Recoil is determined by impulse or momentum which is just mass times velocity.  How momentum transfers from gun to hand is complex, not the least of which is that the bullet recoil is minuscule to the impact of the slide.  A slide gains all of its velocity by the time the case is extracted and most of it by the time it is unlocked.  If you ignore the powder mass and the mass and force of the recoil spring during unlocking, the slide will have an impulse of around 20-25 lb-ft/sec.  By happenstance a government model barrel and slide weighs about 1 pound.  So that slide at the point of bullet muzzle exit has 20-25 ft/sec.  There is some acceleration after the gun is unlocked and the case is extracting due to the residual gas pressure.  And gas dynamics  were not my forte, so just to “ give boundaries to the problem”, if the slide doubled the velocity before it hit you’d have an impulse to the frame and its parts of 40-50 lb-ft/sec.  That goes right into your hand and that will roll the gun at your wrist.  

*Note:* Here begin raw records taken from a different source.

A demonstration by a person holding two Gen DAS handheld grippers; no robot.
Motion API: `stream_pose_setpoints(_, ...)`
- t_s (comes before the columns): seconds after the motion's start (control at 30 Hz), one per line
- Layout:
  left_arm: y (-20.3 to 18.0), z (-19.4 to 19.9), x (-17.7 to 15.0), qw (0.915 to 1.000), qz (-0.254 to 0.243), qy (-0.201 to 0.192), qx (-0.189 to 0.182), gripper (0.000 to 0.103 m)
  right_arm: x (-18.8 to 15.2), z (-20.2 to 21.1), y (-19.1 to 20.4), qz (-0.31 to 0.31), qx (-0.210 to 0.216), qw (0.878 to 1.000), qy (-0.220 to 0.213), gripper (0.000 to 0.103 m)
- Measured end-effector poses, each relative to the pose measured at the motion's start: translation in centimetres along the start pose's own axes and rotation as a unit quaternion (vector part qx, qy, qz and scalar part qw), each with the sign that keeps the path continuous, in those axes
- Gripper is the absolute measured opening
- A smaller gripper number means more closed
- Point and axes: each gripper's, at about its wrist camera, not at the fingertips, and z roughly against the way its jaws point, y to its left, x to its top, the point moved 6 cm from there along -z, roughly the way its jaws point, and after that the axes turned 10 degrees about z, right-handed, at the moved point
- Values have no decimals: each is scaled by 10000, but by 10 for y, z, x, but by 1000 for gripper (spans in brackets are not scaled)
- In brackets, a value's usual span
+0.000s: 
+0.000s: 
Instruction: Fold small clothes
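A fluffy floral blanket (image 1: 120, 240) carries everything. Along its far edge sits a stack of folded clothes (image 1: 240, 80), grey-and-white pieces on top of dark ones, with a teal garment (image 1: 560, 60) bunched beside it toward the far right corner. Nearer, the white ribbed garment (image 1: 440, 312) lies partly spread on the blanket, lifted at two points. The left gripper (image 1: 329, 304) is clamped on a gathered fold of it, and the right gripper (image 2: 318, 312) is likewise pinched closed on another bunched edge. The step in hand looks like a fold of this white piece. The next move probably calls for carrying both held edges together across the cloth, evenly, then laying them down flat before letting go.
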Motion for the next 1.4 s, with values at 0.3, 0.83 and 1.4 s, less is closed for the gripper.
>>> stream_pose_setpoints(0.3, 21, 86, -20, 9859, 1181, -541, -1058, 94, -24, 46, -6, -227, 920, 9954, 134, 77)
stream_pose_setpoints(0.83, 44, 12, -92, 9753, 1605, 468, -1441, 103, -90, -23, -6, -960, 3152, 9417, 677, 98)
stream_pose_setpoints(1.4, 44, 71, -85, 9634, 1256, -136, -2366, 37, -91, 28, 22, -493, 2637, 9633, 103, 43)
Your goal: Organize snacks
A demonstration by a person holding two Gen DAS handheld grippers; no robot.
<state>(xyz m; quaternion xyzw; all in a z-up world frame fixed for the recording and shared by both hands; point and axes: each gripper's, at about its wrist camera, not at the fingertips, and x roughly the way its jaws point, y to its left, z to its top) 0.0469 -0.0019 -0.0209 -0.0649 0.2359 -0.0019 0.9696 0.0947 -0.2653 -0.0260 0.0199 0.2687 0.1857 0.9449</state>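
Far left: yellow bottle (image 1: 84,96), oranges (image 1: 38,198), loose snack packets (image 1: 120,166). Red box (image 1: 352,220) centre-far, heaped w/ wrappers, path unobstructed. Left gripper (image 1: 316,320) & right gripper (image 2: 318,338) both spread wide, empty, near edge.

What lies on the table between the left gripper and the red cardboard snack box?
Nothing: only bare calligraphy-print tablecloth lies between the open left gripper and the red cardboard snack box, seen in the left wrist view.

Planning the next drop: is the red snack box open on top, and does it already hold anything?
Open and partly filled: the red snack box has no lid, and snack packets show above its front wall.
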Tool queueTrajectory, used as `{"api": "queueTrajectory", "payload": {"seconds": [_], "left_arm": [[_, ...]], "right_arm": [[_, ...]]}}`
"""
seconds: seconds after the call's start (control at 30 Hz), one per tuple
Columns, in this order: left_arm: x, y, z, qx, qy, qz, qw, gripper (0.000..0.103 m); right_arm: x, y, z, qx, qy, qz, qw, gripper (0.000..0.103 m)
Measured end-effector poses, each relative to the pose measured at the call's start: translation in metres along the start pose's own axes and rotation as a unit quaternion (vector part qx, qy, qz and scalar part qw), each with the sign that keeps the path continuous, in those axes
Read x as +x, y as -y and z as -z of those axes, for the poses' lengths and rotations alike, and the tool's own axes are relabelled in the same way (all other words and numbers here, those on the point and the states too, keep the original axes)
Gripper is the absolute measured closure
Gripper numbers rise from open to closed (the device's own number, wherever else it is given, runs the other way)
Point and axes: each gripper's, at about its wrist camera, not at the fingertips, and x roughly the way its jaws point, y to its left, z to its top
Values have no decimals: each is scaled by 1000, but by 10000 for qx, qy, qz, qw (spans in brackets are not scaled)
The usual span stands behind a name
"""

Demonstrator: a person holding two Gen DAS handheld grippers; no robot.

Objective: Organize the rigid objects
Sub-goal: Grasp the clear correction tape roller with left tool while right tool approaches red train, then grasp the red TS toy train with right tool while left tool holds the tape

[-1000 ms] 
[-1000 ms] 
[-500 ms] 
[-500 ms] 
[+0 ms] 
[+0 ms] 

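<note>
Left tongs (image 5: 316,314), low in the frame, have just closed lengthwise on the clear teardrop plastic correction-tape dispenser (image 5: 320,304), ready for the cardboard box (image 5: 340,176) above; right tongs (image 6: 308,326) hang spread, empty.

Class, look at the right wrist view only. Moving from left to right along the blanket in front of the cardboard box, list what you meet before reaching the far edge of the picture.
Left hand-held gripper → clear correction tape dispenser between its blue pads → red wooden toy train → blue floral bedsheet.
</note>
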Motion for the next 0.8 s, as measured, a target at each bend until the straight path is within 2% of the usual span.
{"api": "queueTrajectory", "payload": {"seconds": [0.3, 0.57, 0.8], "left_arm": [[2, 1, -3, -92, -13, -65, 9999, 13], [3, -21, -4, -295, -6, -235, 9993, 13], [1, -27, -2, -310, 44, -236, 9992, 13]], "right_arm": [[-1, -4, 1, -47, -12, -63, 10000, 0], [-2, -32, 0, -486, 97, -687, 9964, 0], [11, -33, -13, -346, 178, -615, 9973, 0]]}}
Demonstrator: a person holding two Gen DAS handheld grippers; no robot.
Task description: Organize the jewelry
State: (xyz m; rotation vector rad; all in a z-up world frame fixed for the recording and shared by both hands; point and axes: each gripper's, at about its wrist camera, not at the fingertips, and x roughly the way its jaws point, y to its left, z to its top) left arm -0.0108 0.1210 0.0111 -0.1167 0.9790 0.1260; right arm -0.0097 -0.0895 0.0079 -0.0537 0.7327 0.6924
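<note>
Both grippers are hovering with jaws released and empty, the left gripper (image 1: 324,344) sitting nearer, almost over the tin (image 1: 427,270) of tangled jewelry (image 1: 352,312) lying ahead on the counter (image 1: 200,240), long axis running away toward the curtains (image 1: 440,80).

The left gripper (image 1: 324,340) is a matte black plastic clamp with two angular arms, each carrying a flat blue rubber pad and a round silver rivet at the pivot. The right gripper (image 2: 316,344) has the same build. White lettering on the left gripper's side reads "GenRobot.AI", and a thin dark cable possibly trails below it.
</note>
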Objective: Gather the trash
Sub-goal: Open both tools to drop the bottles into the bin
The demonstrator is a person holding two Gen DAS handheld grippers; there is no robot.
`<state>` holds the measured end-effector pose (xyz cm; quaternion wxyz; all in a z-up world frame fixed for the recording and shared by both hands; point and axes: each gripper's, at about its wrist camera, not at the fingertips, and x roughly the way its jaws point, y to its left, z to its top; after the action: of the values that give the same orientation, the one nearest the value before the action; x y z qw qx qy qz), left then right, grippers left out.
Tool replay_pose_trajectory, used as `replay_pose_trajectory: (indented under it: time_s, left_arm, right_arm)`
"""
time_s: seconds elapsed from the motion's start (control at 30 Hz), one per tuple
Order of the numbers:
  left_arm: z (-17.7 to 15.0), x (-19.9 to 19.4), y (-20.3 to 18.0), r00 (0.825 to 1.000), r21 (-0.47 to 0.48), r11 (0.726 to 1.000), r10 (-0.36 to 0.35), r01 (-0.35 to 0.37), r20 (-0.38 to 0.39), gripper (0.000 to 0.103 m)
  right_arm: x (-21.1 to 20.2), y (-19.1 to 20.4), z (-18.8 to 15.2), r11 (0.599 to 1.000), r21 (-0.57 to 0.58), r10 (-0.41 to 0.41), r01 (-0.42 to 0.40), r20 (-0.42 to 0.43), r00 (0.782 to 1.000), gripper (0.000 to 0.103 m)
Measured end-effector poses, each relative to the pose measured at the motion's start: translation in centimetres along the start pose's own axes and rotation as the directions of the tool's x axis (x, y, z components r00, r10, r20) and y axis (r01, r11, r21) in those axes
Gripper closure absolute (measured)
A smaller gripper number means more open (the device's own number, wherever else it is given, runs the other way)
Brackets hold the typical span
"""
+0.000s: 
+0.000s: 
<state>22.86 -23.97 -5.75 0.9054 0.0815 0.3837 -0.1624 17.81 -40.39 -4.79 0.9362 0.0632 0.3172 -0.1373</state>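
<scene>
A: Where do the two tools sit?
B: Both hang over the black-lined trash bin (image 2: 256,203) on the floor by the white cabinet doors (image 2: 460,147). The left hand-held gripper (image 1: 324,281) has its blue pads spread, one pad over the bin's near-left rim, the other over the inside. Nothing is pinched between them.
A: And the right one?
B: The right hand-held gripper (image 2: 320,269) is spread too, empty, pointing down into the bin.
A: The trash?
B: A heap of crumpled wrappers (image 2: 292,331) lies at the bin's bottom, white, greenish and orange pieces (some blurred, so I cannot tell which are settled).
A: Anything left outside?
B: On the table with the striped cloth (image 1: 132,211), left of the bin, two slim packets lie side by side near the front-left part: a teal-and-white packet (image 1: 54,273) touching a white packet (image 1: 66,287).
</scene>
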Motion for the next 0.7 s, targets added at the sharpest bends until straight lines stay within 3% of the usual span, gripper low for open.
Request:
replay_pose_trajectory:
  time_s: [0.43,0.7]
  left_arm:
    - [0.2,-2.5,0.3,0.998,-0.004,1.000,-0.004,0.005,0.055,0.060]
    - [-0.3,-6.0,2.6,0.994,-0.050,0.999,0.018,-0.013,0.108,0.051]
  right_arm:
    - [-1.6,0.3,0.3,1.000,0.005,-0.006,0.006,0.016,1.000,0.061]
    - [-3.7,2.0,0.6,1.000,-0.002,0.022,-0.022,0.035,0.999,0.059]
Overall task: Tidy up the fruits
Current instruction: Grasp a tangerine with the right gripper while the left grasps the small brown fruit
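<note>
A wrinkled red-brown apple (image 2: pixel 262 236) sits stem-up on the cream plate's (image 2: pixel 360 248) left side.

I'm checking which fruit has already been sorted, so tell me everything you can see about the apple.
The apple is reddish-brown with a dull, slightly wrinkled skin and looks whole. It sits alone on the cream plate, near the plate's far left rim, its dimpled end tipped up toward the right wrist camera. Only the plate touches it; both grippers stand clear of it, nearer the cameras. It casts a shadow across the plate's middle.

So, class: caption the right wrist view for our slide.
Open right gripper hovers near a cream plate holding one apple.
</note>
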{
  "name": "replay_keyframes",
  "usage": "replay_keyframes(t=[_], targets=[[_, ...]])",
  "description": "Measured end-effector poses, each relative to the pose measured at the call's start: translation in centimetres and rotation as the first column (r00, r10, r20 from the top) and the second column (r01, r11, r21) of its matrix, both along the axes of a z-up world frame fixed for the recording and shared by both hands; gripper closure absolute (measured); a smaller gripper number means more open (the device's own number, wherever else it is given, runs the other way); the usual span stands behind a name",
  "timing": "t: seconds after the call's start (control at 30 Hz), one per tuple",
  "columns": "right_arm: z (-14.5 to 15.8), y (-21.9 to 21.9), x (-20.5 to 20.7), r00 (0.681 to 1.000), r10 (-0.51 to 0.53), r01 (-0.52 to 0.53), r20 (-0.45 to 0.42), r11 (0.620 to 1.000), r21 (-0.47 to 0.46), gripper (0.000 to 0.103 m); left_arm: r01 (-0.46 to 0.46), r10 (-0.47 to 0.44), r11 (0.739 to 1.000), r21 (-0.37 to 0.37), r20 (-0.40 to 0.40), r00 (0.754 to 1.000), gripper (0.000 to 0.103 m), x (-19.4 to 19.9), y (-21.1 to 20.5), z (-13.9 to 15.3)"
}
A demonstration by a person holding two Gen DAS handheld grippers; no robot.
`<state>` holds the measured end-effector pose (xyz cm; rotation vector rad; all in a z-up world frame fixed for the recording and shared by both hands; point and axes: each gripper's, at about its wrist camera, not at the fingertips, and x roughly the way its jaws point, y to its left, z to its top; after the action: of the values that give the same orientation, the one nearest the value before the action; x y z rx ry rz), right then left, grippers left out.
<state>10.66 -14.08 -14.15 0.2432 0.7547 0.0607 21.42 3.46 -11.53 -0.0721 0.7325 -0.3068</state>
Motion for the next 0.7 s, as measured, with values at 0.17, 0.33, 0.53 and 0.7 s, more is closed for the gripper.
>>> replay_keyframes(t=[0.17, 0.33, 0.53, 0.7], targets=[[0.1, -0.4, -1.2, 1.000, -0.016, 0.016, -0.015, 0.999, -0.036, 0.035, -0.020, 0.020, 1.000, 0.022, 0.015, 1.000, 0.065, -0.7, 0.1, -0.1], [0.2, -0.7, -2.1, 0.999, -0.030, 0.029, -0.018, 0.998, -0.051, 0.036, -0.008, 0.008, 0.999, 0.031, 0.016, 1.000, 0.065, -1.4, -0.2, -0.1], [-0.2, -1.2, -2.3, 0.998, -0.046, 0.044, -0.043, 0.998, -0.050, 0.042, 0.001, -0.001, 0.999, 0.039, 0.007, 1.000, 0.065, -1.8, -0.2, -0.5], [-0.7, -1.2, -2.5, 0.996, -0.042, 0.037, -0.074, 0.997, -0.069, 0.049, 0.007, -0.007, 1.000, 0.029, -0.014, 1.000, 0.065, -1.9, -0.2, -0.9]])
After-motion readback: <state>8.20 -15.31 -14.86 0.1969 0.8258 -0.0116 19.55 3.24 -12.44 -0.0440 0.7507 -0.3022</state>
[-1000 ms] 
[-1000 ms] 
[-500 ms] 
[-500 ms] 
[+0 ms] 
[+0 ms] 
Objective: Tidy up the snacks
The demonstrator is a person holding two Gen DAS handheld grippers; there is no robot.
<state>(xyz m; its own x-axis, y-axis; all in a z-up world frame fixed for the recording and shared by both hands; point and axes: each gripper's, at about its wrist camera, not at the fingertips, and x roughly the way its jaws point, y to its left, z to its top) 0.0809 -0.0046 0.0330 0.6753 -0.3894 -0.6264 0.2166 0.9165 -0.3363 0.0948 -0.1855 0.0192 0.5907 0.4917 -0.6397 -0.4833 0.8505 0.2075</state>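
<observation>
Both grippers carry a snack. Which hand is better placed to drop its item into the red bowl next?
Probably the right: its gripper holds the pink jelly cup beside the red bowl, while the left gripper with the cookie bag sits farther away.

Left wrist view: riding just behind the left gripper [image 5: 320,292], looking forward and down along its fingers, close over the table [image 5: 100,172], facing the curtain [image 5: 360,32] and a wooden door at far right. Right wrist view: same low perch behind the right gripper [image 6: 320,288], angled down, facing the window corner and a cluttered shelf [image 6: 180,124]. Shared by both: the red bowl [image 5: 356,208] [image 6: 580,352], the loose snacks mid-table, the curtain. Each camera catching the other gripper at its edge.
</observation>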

To reduce that you can add mass, tweak spring preload, and apply mechanical disadvantages to unlocking.  Adding mass decreases the velocity and that gives that “chugging” feel.  But the cheaper and more effective methods are adding mechanical disadvantage.  That is done by reducing the radius on the firing pin stop or eliminating any relief in the hammer.  And you can delay the barrel lug disconnect so the residual gas dynamics are reduced.   This latter method required a well fitted barrel.  Because of this it is difficult to compare the recoil “feel” from gun to gun unless they were built very similarly.